Ele é Deus Onipresente: O tempo para Ele não existe. Ele está em todo tempo e em todo lugar. Ele é o alfa e o ômega; está, portanto, nas duas pontas do tempo, no começo  e no fim. Nossa frágil mente não consegue imaginar Sua grandeza.

Ele também é Deus Onisciente: Ele tem consciência instantânea de milhões de eventos e fenômenos. Nós somos intelectualmente limitados, construímos um pensamento por vez e nos concentramos num evento por vez. Mas o Deus descrito nas Escrituras é ilimitado.

E por último, nosso Deus é Onipotente: Ele é auto-existente. Sua natureza é eterna e incriada. Seu poder não tem limites. Faz tudo o que quer segundo o conselho de Sua vontade.

Não obstante a todas essas incomunicáveis qualidades divinas, o nosso Deus, o Todo-Poderoso, ao ver o Seu Filho Jesus morrer na cruz, experimentou limitações jamais vividas. Ele tinha todo o poder para salvar Seu Filho, mas, por que não o fez? Qualquer pai, com tantas limitações afetivas, daria o mundo para salvar seu filho; mas,  por que Deus não o fez?

A razão é porque ambos amaram a humanidade. E assim o Pai se dispôs a abrir mão de Seu Filho e Seu Filho se dispôs a  morrer pela humanidade. Na Cruz, o Filho satisfez a justiça do  Pai, representando o ser humano caído, para que este pudesse ter novamente acesso ao Pai.

Mas, por que Eles não arquitetaram um plano que exigisse menos sacrifício Deles mesmos?  Por que sofreram ao limite do inimaginável?

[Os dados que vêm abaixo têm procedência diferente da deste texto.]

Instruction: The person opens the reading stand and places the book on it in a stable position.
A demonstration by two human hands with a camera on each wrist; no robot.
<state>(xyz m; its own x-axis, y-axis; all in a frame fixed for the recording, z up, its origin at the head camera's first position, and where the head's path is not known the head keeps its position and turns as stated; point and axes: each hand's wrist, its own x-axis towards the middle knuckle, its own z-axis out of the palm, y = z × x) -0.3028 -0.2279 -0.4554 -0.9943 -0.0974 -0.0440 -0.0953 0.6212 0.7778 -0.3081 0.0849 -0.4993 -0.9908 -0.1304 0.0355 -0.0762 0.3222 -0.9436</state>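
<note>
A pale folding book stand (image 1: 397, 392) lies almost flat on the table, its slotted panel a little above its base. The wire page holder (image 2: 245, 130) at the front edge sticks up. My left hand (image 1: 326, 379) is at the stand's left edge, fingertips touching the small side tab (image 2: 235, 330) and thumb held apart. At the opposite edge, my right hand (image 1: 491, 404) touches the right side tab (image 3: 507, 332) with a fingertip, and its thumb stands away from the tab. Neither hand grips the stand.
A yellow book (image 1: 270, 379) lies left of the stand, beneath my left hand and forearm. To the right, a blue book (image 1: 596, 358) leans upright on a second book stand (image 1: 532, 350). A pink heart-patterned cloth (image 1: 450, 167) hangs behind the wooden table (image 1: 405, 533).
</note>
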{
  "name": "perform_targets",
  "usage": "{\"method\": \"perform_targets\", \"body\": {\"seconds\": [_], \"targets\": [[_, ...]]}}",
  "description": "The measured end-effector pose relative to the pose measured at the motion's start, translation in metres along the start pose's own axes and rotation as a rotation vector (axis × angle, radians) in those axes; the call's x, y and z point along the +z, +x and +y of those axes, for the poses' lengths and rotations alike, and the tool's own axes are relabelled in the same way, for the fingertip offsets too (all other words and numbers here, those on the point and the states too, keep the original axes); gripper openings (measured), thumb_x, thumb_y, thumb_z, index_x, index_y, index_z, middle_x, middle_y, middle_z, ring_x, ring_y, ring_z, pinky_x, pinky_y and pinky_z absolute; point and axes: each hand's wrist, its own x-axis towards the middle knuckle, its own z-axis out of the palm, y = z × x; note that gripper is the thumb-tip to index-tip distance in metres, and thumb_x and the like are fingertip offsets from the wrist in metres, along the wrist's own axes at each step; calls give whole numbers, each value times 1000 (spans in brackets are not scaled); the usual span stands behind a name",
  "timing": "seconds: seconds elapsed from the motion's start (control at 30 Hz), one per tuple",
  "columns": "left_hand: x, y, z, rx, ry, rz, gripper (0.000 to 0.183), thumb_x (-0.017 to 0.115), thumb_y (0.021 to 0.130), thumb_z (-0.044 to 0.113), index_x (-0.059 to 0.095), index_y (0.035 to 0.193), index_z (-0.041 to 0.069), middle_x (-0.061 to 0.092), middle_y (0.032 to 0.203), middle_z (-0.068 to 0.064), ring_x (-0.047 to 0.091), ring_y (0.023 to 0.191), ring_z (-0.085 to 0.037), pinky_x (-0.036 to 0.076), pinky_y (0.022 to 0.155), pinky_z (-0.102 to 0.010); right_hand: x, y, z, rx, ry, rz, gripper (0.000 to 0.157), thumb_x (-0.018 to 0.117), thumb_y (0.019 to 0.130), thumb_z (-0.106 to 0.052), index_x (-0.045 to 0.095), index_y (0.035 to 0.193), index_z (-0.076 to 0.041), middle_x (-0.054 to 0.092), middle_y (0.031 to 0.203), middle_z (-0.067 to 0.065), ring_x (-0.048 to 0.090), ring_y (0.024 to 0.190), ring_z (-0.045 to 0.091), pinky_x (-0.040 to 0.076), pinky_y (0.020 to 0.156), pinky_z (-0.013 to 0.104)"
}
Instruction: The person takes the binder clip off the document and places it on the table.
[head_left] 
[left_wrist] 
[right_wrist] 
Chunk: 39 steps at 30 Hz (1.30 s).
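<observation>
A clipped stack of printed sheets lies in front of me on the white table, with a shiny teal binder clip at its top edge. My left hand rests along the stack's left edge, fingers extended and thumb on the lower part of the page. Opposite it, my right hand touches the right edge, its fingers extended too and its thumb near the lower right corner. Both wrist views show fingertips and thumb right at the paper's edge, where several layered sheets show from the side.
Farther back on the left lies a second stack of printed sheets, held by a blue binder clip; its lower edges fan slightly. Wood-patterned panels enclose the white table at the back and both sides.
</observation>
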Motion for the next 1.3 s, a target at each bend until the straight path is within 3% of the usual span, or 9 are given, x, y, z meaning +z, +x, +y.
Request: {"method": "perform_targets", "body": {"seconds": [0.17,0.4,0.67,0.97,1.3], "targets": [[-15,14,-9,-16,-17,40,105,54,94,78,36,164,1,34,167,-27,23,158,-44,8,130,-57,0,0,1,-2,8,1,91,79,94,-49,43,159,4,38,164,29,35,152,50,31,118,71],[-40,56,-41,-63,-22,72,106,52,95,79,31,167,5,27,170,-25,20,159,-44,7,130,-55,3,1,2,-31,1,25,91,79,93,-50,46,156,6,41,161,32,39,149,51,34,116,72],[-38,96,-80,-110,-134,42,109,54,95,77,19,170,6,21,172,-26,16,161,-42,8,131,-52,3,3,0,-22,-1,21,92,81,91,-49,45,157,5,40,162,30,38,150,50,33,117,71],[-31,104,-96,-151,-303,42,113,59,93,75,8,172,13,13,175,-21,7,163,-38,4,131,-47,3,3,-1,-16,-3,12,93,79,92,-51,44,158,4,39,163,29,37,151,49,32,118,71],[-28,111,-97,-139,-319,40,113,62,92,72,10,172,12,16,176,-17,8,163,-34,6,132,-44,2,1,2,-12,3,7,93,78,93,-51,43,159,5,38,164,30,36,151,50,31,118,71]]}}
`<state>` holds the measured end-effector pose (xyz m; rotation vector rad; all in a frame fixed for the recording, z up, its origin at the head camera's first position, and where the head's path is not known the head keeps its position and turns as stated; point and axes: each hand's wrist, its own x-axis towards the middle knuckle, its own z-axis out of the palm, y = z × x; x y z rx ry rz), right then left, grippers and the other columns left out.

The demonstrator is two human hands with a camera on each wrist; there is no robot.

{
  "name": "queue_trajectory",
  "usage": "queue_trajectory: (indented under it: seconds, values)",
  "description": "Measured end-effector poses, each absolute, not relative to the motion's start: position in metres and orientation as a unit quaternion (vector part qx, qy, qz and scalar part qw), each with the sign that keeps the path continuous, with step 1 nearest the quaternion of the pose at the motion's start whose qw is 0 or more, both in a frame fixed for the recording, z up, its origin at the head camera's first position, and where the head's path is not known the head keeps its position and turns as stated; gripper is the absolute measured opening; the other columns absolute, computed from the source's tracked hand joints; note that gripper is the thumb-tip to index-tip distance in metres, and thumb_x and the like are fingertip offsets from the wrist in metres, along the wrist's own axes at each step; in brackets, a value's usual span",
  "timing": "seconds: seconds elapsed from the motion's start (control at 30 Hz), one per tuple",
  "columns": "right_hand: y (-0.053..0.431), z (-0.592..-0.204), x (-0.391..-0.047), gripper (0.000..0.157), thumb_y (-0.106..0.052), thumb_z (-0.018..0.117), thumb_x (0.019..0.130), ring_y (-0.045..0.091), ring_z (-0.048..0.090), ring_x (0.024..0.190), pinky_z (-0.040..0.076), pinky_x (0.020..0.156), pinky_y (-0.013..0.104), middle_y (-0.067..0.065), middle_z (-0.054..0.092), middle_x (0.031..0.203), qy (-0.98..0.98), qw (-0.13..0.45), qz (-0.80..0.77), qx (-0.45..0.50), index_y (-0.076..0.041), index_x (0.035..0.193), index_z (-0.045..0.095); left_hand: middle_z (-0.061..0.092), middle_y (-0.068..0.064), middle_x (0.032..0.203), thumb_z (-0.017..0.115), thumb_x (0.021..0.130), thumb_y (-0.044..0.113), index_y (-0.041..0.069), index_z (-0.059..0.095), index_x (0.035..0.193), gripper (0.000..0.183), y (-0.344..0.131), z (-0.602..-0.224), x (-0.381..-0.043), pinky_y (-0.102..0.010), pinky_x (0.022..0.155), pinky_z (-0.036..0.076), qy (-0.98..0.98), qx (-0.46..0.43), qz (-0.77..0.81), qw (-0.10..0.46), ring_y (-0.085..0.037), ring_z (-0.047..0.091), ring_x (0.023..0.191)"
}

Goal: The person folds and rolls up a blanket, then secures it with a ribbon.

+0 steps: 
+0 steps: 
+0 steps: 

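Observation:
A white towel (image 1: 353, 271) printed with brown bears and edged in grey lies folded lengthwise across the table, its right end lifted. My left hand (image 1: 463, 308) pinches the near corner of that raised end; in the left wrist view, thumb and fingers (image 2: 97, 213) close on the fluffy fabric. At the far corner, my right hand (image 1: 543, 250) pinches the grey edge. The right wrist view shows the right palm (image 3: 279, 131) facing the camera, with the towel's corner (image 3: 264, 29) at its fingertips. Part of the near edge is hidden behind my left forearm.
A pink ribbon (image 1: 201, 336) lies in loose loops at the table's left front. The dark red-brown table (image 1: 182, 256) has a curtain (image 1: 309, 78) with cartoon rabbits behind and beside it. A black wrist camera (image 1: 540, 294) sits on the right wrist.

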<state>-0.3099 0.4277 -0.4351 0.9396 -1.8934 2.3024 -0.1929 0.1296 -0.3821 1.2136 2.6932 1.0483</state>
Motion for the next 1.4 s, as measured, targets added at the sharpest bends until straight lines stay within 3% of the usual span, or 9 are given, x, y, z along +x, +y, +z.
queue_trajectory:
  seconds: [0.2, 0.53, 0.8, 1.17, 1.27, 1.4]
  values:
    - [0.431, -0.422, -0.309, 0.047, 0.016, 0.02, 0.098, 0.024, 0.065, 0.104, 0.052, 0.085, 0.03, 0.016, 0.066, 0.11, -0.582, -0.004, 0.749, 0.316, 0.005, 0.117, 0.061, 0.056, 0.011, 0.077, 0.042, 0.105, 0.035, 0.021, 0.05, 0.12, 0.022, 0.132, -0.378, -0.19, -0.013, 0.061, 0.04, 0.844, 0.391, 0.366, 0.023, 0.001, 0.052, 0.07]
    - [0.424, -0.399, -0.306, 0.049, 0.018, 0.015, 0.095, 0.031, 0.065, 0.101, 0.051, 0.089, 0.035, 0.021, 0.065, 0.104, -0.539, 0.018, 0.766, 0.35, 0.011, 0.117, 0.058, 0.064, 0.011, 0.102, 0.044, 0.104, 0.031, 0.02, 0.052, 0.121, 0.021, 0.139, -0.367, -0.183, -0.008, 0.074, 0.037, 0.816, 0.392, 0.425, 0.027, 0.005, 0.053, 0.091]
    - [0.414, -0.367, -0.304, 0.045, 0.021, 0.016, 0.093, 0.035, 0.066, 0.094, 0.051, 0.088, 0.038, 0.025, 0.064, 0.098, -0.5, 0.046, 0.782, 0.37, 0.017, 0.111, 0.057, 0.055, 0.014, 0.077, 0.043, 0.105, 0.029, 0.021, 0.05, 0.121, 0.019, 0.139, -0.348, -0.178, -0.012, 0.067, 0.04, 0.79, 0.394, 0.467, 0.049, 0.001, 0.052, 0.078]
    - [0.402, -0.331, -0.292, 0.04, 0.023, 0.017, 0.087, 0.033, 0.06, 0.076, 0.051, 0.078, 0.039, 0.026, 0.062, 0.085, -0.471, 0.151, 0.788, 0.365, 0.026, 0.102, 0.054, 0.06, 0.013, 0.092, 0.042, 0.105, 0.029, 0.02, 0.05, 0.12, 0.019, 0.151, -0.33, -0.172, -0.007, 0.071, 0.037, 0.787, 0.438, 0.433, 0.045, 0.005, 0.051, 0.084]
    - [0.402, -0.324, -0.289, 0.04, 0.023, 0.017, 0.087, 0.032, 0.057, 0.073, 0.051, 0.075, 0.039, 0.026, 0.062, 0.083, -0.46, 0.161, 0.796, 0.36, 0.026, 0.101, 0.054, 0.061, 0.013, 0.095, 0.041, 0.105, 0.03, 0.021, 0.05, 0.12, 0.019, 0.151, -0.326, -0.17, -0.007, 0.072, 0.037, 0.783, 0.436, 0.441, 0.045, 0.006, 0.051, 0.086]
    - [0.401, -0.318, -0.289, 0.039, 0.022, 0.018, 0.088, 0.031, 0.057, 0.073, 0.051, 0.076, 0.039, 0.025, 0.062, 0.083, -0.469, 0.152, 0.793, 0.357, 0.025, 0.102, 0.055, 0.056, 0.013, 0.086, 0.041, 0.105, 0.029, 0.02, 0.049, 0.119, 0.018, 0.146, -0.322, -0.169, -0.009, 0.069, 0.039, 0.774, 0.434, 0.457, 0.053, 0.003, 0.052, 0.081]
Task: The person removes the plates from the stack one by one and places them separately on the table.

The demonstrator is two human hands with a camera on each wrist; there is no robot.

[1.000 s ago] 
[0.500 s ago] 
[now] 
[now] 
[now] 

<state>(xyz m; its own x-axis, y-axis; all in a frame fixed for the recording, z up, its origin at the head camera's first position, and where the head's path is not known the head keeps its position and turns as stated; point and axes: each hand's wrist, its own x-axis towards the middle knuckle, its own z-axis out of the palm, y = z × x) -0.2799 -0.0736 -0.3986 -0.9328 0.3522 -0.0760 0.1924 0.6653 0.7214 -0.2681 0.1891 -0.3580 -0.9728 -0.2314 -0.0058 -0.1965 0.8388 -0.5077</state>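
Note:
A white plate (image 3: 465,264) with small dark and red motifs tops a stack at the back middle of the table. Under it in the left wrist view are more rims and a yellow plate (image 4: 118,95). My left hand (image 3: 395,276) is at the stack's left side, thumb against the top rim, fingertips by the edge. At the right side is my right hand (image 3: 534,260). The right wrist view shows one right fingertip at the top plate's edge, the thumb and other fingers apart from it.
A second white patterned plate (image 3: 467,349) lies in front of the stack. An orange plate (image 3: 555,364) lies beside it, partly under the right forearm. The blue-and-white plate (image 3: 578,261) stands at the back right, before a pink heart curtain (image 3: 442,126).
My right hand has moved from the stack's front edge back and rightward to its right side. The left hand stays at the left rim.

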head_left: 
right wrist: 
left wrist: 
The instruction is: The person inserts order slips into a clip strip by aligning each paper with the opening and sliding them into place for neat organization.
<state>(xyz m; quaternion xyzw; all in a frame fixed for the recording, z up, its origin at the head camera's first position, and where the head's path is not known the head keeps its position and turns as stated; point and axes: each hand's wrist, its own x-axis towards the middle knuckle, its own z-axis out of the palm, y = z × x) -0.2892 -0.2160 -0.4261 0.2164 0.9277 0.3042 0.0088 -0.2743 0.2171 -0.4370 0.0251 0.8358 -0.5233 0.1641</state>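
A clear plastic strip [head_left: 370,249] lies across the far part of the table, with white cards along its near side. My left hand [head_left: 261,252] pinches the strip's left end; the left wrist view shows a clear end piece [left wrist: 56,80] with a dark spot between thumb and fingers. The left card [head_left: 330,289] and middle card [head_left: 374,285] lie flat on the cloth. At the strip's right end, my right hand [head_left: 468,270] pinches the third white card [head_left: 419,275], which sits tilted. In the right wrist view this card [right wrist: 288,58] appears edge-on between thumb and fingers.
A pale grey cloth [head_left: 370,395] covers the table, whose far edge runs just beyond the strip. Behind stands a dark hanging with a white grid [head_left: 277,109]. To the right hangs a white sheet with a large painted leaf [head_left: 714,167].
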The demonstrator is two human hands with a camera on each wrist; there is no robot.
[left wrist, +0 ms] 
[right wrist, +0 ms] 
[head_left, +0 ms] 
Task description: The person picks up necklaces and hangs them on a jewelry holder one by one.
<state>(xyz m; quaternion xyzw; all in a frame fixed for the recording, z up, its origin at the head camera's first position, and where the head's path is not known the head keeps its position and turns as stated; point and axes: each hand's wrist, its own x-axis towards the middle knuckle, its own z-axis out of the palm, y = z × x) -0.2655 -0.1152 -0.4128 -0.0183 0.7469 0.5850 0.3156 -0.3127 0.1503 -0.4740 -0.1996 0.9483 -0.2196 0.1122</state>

A razão é simples. Não tinham outro caminho. Existem pais que ficam sentados no leito de seu filho por dias e dias quando eles estão internados em um hospital. Não fecham seus olhos quando suas crianças correm risco de vida, mas Deus teve que fechar os seus olhos quando viu o Seu Filho morrendo, e isso por amor a nós.

Pela primeira vez na história, um Pai viu um Filho morrendo e não pôde fazer nada por Ele, embora tivesse todas as condições para isso. A única coisa que Ele pôde fazer foi chorar.

E aí, você pergunta: Deus tem lágrimas? Não sabemos. Mas certamente chorou muito. As seis horas da crucificação foram para o Pai as mais longas do que todo tempo decorrido na eternidade passada. Difícil é dizer quem estava sofrendo mais: o Filho ou o Pai. Pois, não existe pior sofrimento para um pai do que ver seu filho morrer, ainda mais de forma agonizante. E não existe dor pior do que morrer numa cruz, principalmente mantendo a lucidez e expressando ternura. Ambos estavam se contorcendo de amor e dor.

Nunca a espécie humana foi amada coletivamente de maneira tão intensa. Deveria haver outros caminhos para o Autor da vida e Seu Filho resgatarem a humanidade, podemos pensar. Mas não havia. Essa é a razão lógica e razoável. Essa foi a única forma do Pai e do Filho justificarem e afirmarem o Seu incomensurável amor por nós.

A Bíblia diz: (Romanos 5.8) “Mas Deus prova o seu próprio amor para conosco pelo fato de ter Cristo morrido por nós, sendo nós ainda pecadores”.